### Problem to solve
Below are some records; find each line that carries the word "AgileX" and copy it.

________________________________________

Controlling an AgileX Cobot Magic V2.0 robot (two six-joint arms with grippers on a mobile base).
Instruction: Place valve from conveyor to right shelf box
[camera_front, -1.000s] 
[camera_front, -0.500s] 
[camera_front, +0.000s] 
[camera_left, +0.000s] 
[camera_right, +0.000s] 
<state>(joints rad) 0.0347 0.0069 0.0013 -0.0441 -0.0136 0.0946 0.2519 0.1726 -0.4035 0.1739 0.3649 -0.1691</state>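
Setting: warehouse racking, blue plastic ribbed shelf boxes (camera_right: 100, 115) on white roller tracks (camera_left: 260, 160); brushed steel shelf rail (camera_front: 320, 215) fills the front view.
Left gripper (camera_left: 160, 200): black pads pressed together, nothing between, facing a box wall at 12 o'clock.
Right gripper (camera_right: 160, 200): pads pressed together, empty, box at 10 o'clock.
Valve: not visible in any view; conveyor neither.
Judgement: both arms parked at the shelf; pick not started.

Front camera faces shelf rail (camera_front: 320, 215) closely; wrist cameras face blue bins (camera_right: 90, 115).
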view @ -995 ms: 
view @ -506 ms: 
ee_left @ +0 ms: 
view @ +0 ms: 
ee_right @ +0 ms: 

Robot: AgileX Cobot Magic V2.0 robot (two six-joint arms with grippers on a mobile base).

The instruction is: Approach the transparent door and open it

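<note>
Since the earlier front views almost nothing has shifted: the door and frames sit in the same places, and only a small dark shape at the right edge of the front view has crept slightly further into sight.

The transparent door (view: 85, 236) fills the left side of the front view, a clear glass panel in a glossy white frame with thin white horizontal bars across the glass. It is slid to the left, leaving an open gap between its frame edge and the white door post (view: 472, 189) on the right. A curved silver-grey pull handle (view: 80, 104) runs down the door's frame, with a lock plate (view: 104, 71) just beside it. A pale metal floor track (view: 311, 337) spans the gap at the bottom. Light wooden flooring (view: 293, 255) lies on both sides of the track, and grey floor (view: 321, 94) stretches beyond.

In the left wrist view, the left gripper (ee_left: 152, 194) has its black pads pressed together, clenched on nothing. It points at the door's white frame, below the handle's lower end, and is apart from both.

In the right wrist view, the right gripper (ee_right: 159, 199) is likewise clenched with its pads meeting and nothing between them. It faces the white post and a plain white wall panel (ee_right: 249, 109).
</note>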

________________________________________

### Task solution
Controlling an AgileX Cobot Magic V2.0 robot (two six-joint arms with grippers on a mobile base).
Robot: AgileX Cobot Magic V2.0 robot (two six-joint arms with grippers on a mobile base).

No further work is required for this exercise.